Speaking of menus, originally the shop was going to be a simple list of items the player could purchase, but then I decided that everything should be done with the mouse. So I began creating new graphics, more fitting for the input. I tried a few different designs until I thought it would be cool to have a nice pre-rendered image with all the guns available, where the player could just highlight a gun and purchase it right away... I'm uncertain about the outcome, but I like how the shop and the main menu look.

With no clear direction and no real interest in the gameplay, I kept wondering how to make the game cool. It felt like polishing a turd. I wanted three or four different types of enemies: Pandas that would tank more damage; Red Pandas that would be faster but easier to kill; "Trash Pandas" (Racoons) that would zigzag, making them much harder to shoot; At first, they were all meant to steal bamboo steams away (like apes did in Monkey Blast), but I revised my plans as I went. I also wanted to add walls and turrets that the player could place, a bit like a tower defense game... I gave up on that when I also realized that I desperately wanted localized damage... which I never got around to implement. I also failed to include a hall-of-fame so the score is pointless (I will claim "pun intended" because I still haven't met my quota of stupid jokes in this text.) I abandoned the idea of save games, scrapped the option menu, and decided not to fix some stupid bugs just to be done with the game (using direction vectors to move pandas would have been much easier in the long run.)

The weird balance of customizability and hard-coded stuff got me to implement some kind of modding support (essentially an array of archives and a simple loop in the file system.)

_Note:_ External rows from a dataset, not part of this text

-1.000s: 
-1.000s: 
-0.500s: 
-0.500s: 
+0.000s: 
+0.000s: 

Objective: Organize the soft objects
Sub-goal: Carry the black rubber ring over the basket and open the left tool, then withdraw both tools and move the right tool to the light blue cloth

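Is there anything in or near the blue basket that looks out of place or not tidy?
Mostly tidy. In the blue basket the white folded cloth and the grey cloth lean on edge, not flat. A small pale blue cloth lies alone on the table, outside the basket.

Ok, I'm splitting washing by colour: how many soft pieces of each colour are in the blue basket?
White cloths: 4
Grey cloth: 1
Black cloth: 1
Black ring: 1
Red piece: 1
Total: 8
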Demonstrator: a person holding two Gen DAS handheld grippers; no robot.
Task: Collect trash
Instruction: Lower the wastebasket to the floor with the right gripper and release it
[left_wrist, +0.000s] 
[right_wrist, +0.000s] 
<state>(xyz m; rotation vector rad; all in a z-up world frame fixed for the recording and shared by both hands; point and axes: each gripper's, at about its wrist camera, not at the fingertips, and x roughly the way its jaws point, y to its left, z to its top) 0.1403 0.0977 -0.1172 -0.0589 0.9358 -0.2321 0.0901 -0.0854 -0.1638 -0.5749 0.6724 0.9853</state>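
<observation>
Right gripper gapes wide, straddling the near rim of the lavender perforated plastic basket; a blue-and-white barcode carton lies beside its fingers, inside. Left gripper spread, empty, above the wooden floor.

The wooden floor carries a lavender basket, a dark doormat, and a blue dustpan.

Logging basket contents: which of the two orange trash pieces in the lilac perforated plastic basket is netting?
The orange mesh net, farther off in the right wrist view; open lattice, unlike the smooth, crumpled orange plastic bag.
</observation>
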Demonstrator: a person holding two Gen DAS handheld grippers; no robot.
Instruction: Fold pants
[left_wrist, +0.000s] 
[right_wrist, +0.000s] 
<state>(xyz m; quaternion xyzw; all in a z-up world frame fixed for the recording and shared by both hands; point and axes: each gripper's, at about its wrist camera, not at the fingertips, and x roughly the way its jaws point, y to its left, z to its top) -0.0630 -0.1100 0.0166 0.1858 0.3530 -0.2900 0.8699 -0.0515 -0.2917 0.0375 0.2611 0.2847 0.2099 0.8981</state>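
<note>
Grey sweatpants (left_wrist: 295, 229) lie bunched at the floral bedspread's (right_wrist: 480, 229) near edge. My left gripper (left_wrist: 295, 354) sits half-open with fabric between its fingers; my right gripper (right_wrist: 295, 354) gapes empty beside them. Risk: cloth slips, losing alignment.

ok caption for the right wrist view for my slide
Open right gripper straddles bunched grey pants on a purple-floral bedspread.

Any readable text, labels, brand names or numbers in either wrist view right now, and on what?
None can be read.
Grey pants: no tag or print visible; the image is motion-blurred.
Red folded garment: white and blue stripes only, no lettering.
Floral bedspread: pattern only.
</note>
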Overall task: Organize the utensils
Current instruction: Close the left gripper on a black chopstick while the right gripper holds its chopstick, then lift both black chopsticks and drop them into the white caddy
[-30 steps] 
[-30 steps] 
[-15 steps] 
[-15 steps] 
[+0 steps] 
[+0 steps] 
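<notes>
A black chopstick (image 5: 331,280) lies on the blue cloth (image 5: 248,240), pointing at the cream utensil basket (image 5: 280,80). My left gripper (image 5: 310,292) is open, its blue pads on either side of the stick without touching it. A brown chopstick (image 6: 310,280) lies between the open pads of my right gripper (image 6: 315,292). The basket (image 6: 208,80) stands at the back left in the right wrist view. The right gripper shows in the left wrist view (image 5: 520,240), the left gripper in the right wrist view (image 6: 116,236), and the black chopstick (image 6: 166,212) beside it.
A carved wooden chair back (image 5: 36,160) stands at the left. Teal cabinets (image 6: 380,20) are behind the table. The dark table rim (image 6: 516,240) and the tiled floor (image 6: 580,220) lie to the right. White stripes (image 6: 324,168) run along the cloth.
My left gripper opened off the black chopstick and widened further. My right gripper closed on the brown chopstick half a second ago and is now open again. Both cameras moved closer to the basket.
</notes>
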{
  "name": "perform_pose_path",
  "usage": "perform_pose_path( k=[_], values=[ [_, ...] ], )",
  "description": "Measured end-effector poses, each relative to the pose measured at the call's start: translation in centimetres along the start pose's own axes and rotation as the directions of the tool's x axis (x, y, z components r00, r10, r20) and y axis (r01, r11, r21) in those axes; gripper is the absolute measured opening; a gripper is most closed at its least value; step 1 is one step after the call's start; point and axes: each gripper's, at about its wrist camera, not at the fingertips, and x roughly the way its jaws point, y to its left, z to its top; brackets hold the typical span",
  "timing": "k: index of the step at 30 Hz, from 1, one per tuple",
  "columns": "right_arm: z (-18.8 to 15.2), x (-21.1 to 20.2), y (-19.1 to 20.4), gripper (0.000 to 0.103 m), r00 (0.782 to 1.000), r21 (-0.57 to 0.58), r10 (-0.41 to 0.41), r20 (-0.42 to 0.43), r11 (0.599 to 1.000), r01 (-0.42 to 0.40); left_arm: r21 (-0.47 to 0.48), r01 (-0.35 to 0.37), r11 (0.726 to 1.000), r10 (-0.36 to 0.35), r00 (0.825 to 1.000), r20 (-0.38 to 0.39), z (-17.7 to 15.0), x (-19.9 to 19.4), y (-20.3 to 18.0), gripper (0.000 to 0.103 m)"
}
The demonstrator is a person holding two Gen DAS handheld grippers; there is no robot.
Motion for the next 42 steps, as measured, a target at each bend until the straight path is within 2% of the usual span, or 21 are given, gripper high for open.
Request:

Final words (hopefully, not too final)

I wanted to write a small tech demo and ended up writing a game. It's like marrying (and having three kids) with a hooker you hired for a quickie... which is basically the plot to Pretty Woman. Anyway, I had plenty of ideas, some of which I implemented in a half-assed way so I could shove the game out the door fast (bugs and glitches are plenty.) I cut corners as much as I could, and to drive the point home, I added a classic "order me" screen. So there you have it. Panda Blast! There are some ideas here and there, but the realization is sloppy.

Oh, one more thing: I didn't tell you, when I released Sexy Smart Slide that you shouldn't chop women down to tiny bits and pieces and spend your afternoon furiously masturbating as you attempt to reassemble their bodies... because I thought it was common sense. But it turned out I was wrong (I'm not giving names - you know who you are.) Anyway, don't go around popping pandas kids! They're cute, endangered and adorable.

The game requires a mouse, a VGA card with 256K of memory, and I'd recommend a SoundBlaster 16 for the sweet, sweet sound effects (even though it's not necessary.) In DOSBox, 3000 cycles is enough to get the game to run, but I'd advise you to crank it up a bit (10000 cycles is solid enough.) Sometimes, the game throws random errors in DosBOX 0.74 with unlimited cycles, never seen that happen in 0.72 with 3000 cycles. I don't know what's up with that.